On course tie everything in your ruck to the ruck itself with paracord.


----------



## Fishbone Jones (16 Dec 2012)

ObedientiaZelum said:
			
		

> Get used to walking in the woods alone during the day and at night.
> 
> Practice basic compass stuff, it's simple shit like taking back bearings which trip up even the best nav types.
> 
> On course tie everything in your ruck to the ruck itself with paracord.



Sounds like good advice, but really says shit.

If you've had the course offer something constructive. Do the do man.

Tie up your shit with paracord? Basic infantry 101.

Give something pertinent to the course that the candidate can use.

If not, be quiet.


----------



## Smirnoff123 (16 Dec 2012)

perhaps infantry 101, but the OP is in the navy and not an infanteer, so it is still good advice.


----------



## Fishbone Jones (16 Dec 2012)

C.G.R said:
			
		

> perhaps infantry 101, but the OP is in the navy and not an infanteer, so it is still good advice.



That's what I meant.
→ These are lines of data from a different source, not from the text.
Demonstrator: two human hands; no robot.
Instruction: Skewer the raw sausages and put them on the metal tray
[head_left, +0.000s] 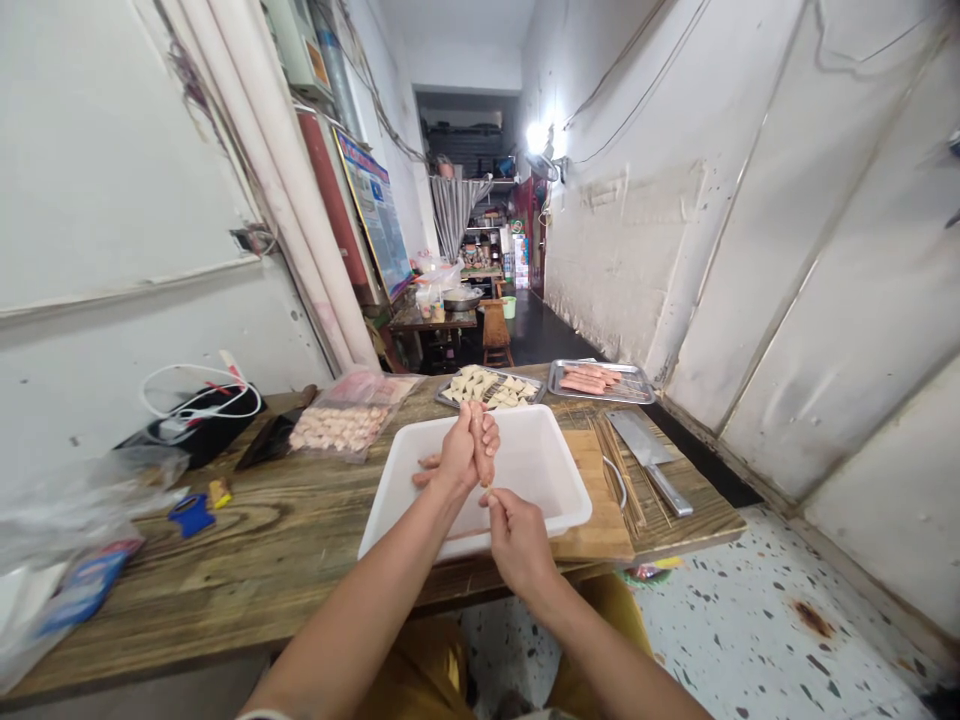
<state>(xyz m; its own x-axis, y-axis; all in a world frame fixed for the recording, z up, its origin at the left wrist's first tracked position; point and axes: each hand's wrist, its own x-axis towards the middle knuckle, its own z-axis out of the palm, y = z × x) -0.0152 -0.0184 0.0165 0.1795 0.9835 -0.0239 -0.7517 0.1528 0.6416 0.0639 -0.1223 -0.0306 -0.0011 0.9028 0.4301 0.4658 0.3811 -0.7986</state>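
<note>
The left hand (457,455) is curled narrow around one pink sausage (481,442), which stands upright in its fingers. The right hand (519,542) is nearly closed, its thumb and forefinger pinching one thin wooden skewer (487,492) whose tip meets the sausage's lower end. Both hands hover over a white plastic tray (574,490), inside its rim and not touching its floor, so the sausage is held just above the tray's middle.

The tray sits on a wooden desk (247,530), partly overlapping a wooden cutting board (592,500) on its right. Just beyond that board lie one cleaver (645,460) and a loose bundle of bamboo skewers (616,470), too many to count. Left of the tray is one clear bag of pink pieces (345,425).

Past the tray's far edge are two steel trays: one holds skewered pale pieces (487,388), too crowded to count, and the other (600,380) holds at least three sausages. Farther along the corridor, well beyond the tray, stand one wooden stool (495,330) and one green cup (509,307).
</note>
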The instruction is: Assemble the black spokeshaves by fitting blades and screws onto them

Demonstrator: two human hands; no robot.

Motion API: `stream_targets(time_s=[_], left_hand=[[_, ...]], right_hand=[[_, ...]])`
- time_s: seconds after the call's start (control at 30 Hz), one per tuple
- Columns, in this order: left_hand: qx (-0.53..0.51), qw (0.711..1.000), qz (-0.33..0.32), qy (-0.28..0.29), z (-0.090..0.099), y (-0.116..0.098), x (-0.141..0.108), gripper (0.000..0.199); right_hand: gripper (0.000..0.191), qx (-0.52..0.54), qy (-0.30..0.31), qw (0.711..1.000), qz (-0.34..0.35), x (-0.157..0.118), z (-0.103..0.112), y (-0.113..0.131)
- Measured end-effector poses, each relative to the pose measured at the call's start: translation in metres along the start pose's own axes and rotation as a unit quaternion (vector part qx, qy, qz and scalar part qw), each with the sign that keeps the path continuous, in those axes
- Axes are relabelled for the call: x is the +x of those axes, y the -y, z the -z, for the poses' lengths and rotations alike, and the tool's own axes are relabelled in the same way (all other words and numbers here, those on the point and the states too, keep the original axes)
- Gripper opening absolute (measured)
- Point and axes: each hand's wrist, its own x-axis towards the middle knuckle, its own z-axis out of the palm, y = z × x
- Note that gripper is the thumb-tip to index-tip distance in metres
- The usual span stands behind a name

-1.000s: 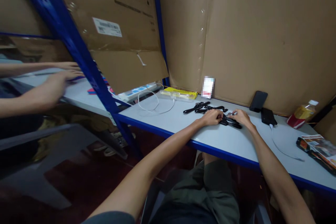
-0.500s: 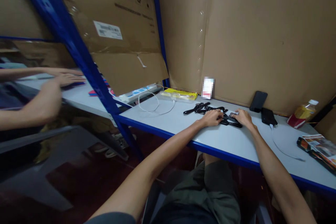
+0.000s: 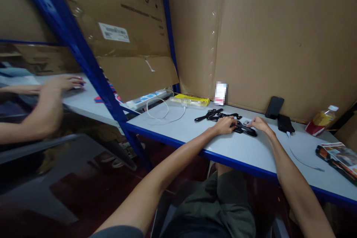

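Observation:
Several black clamp-like tools lie on the light grey table (image 3: 178,134). My left hand (image 3: 225,125) is closed on the end of one black tool (image 3: 247,130), whose handles point right and lie close together. Right of it, my right hand (image 3: 259,123) is closed, its fingertips beside a small pale piece (image 3: 245,123) at the tool's upper side; whether they hold anything is too small to tell. Behind my left hand lie other black tools (image 3: 209,114), overlapping each other.
A phone (image 3: 221,93) leans on the cardboard wall. To the right are a black phone (image 3: 275,107), a black power bank (image 3: 285,124) with a cable, a bottle (image 3: 320,121) and a leaflet (image 3: 341,156). Beyond the blue post, another person's hand (image 3: 65,81) works at the left table.
The black tool's handles have come closer together. My right hand has shifted slightly right, off the tool's handle. At the left, the other person's hands have moved.

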Motion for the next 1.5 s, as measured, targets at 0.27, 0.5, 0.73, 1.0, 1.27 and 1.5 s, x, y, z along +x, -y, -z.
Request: stream_targets(time_s=[0.27,0.5,0.73,1.0,1.27,1.5], left_hand=[[-0.005,1.000,-0.010,-0.004,-0.001,0.001,0.001,0.020],[-0.009,1.000,-0.001,0.004,0.002,-0.001,0.001,0.024],[-0.003,1.000,0.001,0.004,0.002,-0.001,0.001,0.023],[-0.024,0.999,0.027,-0.005,-0.002,0.002,0.003,0.020],[-0.080,0.987,0.135,-0.028,-0.004,0.013,0.009,0.025],[0.026,0.980,0.199,0.005,0.003,0.009,0.007,0.047]], right_hand=[[0.047,0.024,-0.061,0.998,-0.016,-0.003,-0.004,0.009],[0.023,0.107,-0.044,0.993,-0.014,0.002,-0.005,0.002],[0.036,0.058,-0.094,0.994,-0.014,0.000,-0.004,-0.001],[0.034,-0.019,-0.142,0.988,-0.060,-0.012,0.005,0.006],[0.026,0.233,-0.035,0.971,0.046,-0.013,0.013,0.014],[0.028,0.251,0.062,0.959,0.117,-0.025,0.003,0.035]])
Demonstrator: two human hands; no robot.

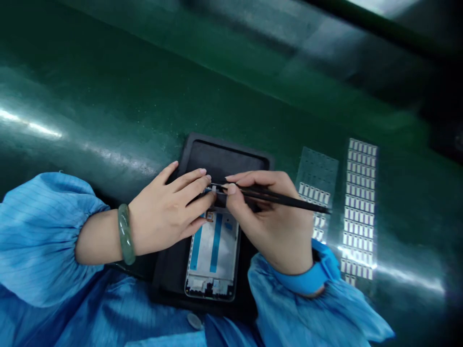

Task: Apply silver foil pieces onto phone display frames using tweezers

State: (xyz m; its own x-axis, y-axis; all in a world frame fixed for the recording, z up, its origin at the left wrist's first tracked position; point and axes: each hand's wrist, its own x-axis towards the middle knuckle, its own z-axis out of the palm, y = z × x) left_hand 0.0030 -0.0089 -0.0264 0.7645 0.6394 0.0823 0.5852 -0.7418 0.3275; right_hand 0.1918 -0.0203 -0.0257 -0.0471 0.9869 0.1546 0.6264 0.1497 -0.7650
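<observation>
A black pair of tweezers (275, 196) is held in my right hand (278, 221), thumb and fingers closed round it. Its tips reach left to a small pale piece (214, 188) beside my left fingertips; whether they grip it I cannot tell. My left hand (170, 207) has its fingers stretched and spread over the upper left end of an opened phone frame (226, 246), touching around there. The silvery frame carries blue strips (216, 243) and lies tilted slightly on a black tray (183, 159). Its top end is partly hidden beneath my hands.
Right of the tray lies a clear sheet (316, 166) with rows of small pale pieces on its lower half. Farther right is a second sheet (360, 207) full of similar pieces. Both rest on the shiny green work surface (119, 111).
</observation>
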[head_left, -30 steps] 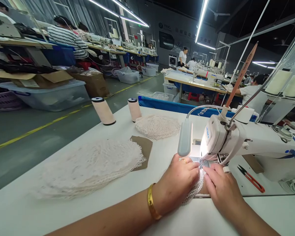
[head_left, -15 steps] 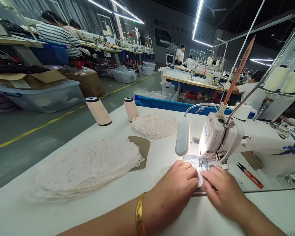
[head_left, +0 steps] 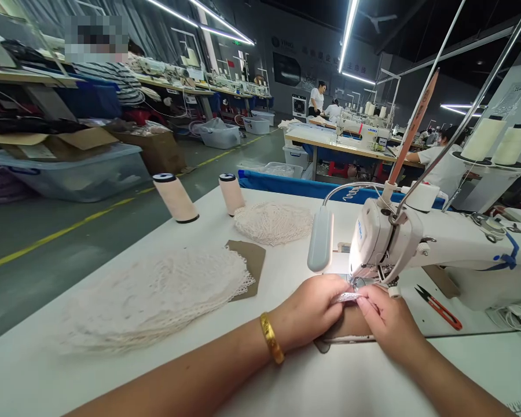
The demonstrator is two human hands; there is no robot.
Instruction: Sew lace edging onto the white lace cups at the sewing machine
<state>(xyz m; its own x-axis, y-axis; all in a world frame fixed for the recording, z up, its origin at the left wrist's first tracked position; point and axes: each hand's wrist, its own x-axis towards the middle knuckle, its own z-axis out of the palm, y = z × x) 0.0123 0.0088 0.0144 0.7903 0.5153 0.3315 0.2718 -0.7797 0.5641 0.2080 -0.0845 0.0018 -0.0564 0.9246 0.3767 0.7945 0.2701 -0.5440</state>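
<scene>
Left of the sewing machine (head_left: 377,237), the large lace stack (head_left: 156,295) is seen off-white, scallop-edged. By its needle, a white lace piece (head_left: 346,297) — narrow, folded-looking, openwork — is pinched by the left hand (head_left: 312,307) and the right hand (head_left: 388,321).

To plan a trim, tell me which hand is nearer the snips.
Right. The right hand pinches the lace just left of the snips; the left hand pinches it farther left.
</scene>
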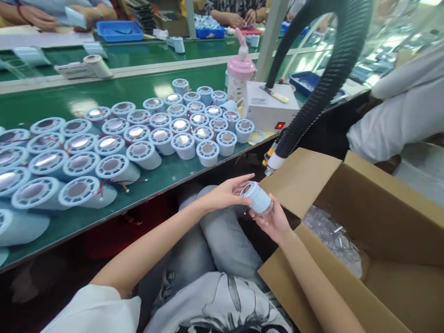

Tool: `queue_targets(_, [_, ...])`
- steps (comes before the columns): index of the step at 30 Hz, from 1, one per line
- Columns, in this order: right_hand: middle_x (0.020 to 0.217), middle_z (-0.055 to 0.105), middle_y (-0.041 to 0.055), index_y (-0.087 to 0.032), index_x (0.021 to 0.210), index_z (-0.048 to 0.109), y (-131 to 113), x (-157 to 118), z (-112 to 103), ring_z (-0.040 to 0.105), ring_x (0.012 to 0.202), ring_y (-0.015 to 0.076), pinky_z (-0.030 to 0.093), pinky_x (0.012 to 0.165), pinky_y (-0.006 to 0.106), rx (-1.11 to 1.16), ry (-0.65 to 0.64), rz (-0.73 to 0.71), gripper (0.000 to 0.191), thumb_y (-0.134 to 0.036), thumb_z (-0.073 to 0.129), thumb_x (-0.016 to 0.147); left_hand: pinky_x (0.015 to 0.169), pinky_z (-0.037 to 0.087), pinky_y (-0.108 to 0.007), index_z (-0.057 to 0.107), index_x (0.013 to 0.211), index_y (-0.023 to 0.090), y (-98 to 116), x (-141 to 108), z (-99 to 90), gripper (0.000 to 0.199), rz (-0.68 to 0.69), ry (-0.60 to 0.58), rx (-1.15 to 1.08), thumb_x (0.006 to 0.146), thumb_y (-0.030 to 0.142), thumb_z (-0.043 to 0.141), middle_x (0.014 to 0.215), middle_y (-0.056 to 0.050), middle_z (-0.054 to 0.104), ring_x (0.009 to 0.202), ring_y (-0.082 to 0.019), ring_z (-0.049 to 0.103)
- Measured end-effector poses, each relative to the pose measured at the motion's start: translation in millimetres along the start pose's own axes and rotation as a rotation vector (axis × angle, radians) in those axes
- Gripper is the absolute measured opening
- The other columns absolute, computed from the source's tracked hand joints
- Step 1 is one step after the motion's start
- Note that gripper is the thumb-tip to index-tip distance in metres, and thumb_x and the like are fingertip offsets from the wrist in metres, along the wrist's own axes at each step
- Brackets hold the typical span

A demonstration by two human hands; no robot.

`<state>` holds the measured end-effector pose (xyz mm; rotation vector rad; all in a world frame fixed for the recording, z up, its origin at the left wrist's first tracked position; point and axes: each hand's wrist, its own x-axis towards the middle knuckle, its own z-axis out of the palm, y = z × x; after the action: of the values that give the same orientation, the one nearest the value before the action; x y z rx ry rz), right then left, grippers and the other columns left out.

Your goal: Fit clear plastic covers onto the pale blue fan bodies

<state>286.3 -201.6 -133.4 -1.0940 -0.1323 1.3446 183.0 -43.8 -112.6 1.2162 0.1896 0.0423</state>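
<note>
A light blue cylinder with a clear part at its lower end is held over my lap, beside the open carton. My left hand is at its upper end, with fingers and thumb around the rim. My right hand grips the lower, clear end from below. A short wire end hangs near the cylinder. Many similar light blue cylinders stand in rows on the green table to the left, several with red and black wires.
A cardboard box at the right holds clear plastic parts. A black flexible hose arches above it with a nozzle near my hands. Behind are a white device and a pink bottle. Other people sit across the table.
</note>
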Motion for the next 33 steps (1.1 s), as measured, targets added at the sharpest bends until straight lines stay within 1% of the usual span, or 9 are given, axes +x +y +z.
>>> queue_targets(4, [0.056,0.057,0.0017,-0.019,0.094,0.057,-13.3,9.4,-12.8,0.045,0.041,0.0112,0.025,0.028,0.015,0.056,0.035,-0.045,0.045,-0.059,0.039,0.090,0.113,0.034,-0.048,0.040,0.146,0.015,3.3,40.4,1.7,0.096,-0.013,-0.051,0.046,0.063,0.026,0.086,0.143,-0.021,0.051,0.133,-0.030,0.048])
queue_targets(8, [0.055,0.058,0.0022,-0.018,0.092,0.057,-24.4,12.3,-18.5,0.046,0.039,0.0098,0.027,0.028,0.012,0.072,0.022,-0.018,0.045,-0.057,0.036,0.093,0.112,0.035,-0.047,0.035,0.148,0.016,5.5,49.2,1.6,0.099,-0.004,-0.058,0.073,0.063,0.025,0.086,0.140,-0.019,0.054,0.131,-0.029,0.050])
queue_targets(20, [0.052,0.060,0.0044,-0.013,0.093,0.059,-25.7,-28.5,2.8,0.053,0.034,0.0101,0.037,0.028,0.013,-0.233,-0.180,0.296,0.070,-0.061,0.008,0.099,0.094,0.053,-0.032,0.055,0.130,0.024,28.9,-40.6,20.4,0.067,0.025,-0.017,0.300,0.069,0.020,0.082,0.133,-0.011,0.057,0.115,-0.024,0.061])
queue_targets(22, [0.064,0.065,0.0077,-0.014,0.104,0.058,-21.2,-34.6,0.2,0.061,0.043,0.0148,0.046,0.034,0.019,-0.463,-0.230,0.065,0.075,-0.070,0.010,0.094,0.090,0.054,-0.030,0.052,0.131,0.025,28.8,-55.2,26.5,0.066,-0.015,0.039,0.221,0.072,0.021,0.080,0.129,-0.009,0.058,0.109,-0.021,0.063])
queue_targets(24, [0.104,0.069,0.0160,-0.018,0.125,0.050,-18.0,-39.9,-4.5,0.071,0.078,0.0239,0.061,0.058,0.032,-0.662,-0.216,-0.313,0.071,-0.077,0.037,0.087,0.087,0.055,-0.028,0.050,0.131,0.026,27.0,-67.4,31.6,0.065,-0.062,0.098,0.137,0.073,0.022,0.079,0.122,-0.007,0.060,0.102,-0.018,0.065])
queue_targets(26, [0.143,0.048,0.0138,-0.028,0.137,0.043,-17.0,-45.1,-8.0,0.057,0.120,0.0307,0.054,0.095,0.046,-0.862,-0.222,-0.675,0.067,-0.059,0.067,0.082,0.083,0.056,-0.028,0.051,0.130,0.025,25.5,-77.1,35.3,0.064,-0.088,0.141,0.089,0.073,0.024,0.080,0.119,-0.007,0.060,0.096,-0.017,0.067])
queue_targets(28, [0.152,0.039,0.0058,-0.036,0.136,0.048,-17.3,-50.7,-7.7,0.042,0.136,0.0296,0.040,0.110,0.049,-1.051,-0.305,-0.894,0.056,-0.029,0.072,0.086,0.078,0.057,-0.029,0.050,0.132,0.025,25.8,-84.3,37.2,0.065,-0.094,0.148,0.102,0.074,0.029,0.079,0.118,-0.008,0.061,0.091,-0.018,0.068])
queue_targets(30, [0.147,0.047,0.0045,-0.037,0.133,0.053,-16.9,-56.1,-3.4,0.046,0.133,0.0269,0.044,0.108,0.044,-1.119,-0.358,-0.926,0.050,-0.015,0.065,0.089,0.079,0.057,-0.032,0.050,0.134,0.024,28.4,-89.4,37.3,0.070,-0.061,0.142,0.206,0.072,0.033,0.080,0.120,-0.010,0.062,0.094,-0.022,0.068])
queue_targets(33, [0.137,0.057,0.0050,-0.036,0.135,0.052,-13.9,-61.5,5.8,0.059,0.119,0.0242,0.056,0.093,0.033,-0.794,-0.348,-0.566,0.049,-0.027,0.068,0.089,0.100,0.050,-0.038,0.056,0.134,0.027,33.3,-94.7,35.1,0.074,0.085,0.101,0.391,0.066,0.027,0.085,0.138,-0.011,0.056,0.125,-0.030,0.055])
He might not understand.


----------



## Jarnhamar (16 Dec 2012)

recceguy said:
			
		

> If not, be quiet.





tough shit. 

If the OP thinks my advice is crap I think he's a big enough boy to tell me himself.


----------



## OldSolduer (16 Dec 2012)

Knots and lashings
AFV/AC Identificiation
PT with Rucksack
Weapons handling
Field craft
Land nav
CBRN


----------



## Fishbone Jones (16 Dec 2012)

ObedientiaZelum said:
			
		

> tough shit.
> 
> If the OP thinks my advice is crap I think he's a big enough boy to tell me himself.



True dat


----------



## toughenough (16 Dec 2012)

I'm about halfway through the course right now. Mine is a PRes one, so it's a lot longer then the RegF one. What I'm expecting the hardest part to be is AFV. That's one thing you can get an early start on, and will give some piece of mind not having to worry about it.


----------



## Journeyman (16 Dec 2012)

toughenough said:
			
		

> ....so it's a lot longer then the RegF one.


You also get a week or two between training weekends for your body to recover and rest.

Just sayin'


----------



## toughenough (16 Dec 2012)

That's true, but I meant the number of training days is greater, as there were certain things they had to bring our baseline up on, and had the foresight to plan for that. Not just the fact that it's spread out of a much longer period of time.


----------



## Underthesea55 (16 Dec 2012)

All good info so far, I work with lots of former combat engineers bit none have done the recce course within the last 10 years. Ive gathered kit could also be an issue. I was told to get a jump ruck, a silva compass and figure out which boots will be best. The last 4 weeks are on vancouver island, i wear SWAT boots around here everyday, any other wet weather suggestions? Thanks for the input fellas


----------



## MikeL (16 Dec 2012)

You should get a rucksack issued,  not sure if you can get the CTS CADPAT one or if you will get stuck with the 82 pattern.  Finding a jump ruck frame may be difficult,  but if you want to go that route some of the newer made jump rucks can fit on different frames.

Either way you go,  either issued ruck or purchased start doing some ruck marches with it to get your body used to it,  as well playing around with it so it's comfortable(as much as a ruck can be).

Will you be able to get kit issued prior to going on the course or will you only be able to get the kit when you show up on course?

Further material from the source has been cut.